I'd be really interested in how you're approaching persistence? I've also found self managing clusters provisioned with kuibeadm fairly hassle free until persistence is involved. Not so much setting it up (e.g. rook is fairly easy to get going with now), but the ongoing maintenance, dealing with transitioining workloads between nodes etc etc.
tl;dr - Rook is the way to go, with automatic backups set up -- using rook means your cluster resources are ceph-managed, you basically have a mini EBS -- Ceph does replication across machines for you in the background, and all you have to do is write out snapshots of the volume contents from time to time just in case you get spectacularly unlucky and X nodes fail all at once, in just the right order to make you lose data. Things get better/easier with CSI (Container Storage Interface) adoption and support, snapshotting is right in the standard and restore is as well -- barring catastrophic failures you can just lean super hard on Ceph (and probably one more cluster-external place for colder backups).

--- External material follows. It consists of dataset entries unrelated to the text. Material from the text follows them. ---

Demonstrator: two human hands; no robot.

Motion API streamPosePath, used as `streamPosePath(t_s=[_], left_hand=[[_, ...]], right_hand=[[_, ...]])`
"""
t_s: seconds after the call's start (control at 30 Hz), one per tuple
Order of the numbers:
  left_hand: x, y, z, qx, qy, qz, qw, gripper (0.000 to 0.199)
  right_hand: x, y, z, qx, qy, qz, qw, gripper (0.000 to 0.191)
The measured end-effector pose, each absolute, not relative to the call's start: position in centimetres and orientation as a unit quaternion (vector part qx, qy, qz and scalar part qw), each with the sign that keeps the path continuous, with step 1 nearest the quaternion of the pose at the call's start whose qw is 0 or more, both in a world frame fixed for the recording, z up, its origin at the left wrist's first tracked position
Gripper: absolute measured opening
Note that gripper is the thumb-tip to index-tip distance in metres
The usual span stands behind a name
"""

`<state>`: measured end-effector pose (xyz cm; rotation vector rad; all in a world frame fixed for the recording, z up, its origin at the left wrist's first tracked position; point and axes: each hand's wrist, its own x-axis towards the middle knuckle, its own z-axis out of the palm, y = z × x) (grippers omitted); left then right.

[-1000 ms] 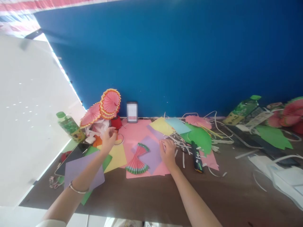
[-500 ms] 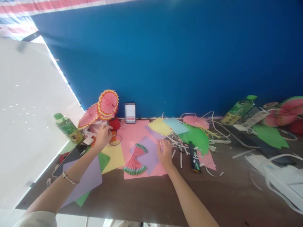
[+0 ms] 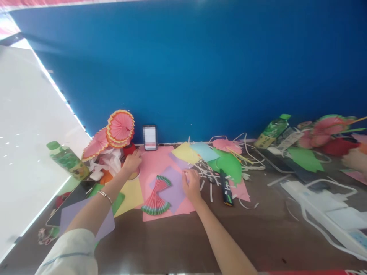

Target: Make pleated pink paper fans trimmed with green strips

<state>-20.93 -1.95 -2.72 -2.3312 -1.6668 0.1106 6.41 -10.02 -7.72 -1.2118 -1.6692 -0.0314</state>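
A pleated pink paper fan (image 3: pixel 157 196) with green edges, narrow in the middle, lies on pink (image 3: pixel 155 160) and purple paper (image 3: pixel 173 191). To its right, my right hand (image 3: pixel 192 185) rests over the purple sheet with its fingers curled; what they hold, if anything, is too small to tell. My left hand (image 3: pixel 132 162) reaches to the back left, beside a red object (image 3: pixel 129 148) and above a round ring-like item (image 3: pixel 134 173). Its fingertips are bunched and blurred. Pink and yellow paper rosettes (image 3: pixel 120 128) stand behind that hand.
A phone (image 3: pixel 150 137) leans on the blue wall. Green bottles stand left (image 3: pixel 68 160) and right (image 3: pixel 272 131). Paper strips, a black cutter (image 3: pixel 226 189), cables and a white power strip (image 3: pixel 323 214) spread rightward. Another person's hand (image 3: pixel 355 160) shows at the right edge.
The view has shifted right, so things appear further left. My left hand has moved further back towards the red object. Another person's hand has come into view at the right.
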Motion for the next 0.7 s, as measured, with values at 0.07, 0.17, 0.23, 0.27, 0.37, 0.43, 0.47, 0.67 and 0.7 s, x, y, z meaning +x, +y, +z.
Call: streamPosePath(t_s=[0.07,0.17,0.23,0.27,0.37,0.43,0.47,0.67,0.7], left_hand=[[-20.3,-1.2,-2.9,-0.802,-0.579,0.036,0.142,0.032],[-19.8,-0.8,-3.3,-0.781,-0.606,0.029,0.146,0.029],[-20.2,-1.2,-3.6,-0.756,-0.637,0.015,0.147,0.030],[-20.7,-1.5,-3.8,-0.741,-0.656,0.007,0.145,0.031],[-23.6,-2.3,-4.3,-0.686,-0.720,-0.032,0.101,0.024],[-25.7,-2.7,-4.4,-0.675,-0.733,-0.026,0.082,0.022],[-26.5,-2.7,-4.5,-0.666,-0.741,-0.030,0.081,0.023],[-26.9,-1.8,-5.0,-0.673,-0.732,-0.104,0.019,0.028],[-26.6,-1.6,-5.3,-0.670,-0.733,-0.117,0.007,0.027]], right_hand=[[6.5,-10.0,-7.8,-0.509,-0.692,-0.010,0.512,0.015],[6.5,-9.9,-8.1,-0.515,-0.688,-0.001,0.512,0.015],[6.6,-9.9,-8.3,-0.518,-0.685,0.005,0.513,0.015],[6.6,-9.9,-8.4,-0.519,-0.684,0.006,0.513,0.015],[6.4,-9.8,-8.4,-0.517,-0.689,0.010,0.508,0.014],[6.3,-9.8,-8.3,-0.513,-0.695,0.012,0.504,0.014],[6.3,-9.7,-8.2,-0.511,-0.697,0.012,0.503,0.014],[6.3,-9.6,-8.1,-0.507,-0.699,0.006,0.504,0.014],[6.3,-9.6,-8.2,-0.509,-0.698,0.007,0.504,0.014]])
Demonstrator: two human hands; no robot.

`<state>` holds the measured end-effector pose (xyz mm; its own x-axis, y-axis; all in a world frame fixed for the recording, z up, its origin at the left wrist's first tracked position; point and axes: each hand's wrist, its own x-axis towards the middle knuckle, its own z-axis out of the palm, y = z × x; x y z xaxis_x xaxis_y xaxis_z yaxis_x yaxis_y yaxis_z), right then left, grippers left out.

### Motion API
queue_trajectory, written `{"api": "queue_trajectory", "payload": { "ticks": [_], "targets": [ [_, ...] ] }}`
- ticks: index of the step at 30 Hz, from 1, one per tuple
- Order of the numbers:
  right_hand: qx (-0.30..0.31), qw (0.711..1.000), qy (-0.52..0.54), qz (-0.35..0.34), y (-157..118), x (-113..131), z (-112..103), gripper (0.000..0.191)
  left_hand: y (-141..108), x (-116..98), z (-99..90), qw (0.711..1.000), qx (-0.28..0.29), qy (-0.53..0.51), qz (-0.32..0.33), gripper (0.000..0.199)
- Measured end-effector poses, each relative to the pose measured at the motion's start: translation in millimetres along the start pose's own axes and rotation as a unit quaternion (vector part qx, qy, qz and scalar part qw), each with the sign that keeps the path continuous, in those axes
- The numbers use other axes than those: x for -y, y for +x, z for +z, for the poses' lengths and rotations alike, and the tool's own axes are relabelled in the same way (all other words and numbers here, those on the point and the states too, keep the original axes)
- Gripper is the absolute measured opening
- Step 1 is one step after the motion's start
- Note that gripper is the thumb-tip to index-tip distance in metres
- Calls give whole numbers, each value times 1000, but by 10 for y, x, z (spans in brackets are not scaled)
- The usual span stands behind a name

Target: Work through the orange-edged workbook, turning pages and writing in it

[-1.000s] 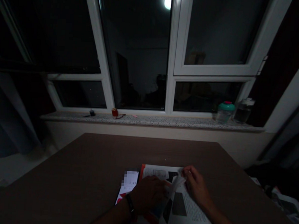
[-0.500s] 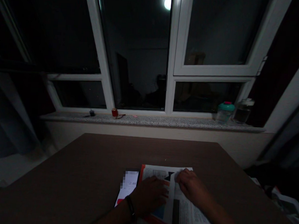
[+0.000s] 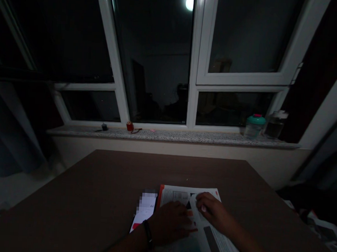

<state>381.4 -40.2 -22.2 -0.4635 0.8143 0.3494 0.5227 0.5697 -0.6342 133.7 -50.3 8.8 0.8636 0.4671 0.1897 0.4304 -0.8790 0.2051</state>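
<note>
As the magazine (image 3: 221, 243) points lengthwise forward, left hand (image 3: 170, 221) spreads; right hand (image 3: 213, 212) curls, grip unclear.

The person's left hand (image 3: 170, 222) and right hand (image 3: 213, 211) are both uncovered, with slim fingers (image 3: 202, 197). A narrow, dark band (image 3: 147, 234), black or nearly so, circles the left wrist. It fits closely and curves with the wrist, and small paler glints show along its outer face; whether these are a clasp, a marking or mere reflections is too dim to tell. The left forearm (image 3: 125, 244) is bare behind the band. The right forearm (image 3: 244, 239) is bare from the wrist to the bottom of the view, and slender, widening gently away from the hand. One nail (image 3: 203, 208) on the right hand catches the light. Finer detail is lost in shadow.
</note>
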Motion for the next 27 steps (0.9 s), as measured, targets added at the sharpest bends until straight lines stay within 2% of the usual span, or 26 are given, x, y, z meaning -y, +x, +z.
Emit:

I'd love to share! In the past I've handled persistence in two ways:
- hostPath setting on pods[0]
- Rook[1] (operator-provisioned ceph[2] clusters, I free up one drive on my dedicated server and give it to rook to manage, usually /dev/sdb)
While Rook worked well for me for a long time, It didn't quite work for me in two situations:
- Setting up a new server without visiting Hetzner's rescue mode (which is where you would be able to disassemble RAID properly)
- Using rkt as my container runtime. The Rook controller/operator does a lot of things which require a bunch of privileges, which rkt doesn't give you by default and I was too lazy to work it out. I use and am happy with containerd[3] (and will be in the future) as my runtime however, so I just switched off rkt.
right now, I actually use hostPath volumes, which isn't the greatest (for example you can't really limit them properly) -- I had to switch from Rook due to my distaste for needing to go into Hetzner rescue mode to disassemble the pre-configured RAID (there's no way currently to ensure they don't raid the two drives you normally get after the automated operating system setup). Normally RAID1 on the two drives they give you is a great thing, but in this case I actually don't really care much for main server contents since I try to treat my servers as cattle (if the main HDD somehow goes down it should be OK), and I know that as long as ceph is running on the second drive I should have reliability as long as I have more machines which is the only way to really improve reliability, anyway.
Supposedly, you can actually just "shrink" the raid cluster to one drive, and then remove the second drive from the cluster -- then I could format the drive and give it to Rook. With Rook though (from the last time I set up the cluster and went through the raid disassembly shenanigans ), things are really awesome -- you can store PVC specs right next to the resources that need them -- this is much better/safer than just giving the deployment/daemonset/pod a hostpath.
These days, there's also local volumes[4], which are similar to hostPath, but offer a benefit in that your pod will know where to go because the node affinity is written right into the volume. Your pod won't ever try and run on a node where the PVC it's expecting isn't present. The downside is that local volumes have to be pre-provisioned, which is basically a non starter for me.
I haven't found a Kubernetes operator/add-on that can dynamically provision/move/replicate local volumes, and I actually wanted to write a simple PoC one of these weekends -- I think it can be done naively by maintaining a folder full of virtual disk images[4] and creating/mounting them locally when someone asks for a volume. If you pick your virtual disk filesystem wisely, you can get a lot of snapshotting, replication, and other things for free/near-free.
One thing Kubernetes has coming that excites me is the CSI (Container Storage Interface)[5] which is in beta now and standardizes all of this even more. Features like snapshotting are right in the rpc interface[6], which means once people standardize to it, you'll get a consistent means across compliant storage drivers.
What I could and should probably do is just use a hetzner storage box[7].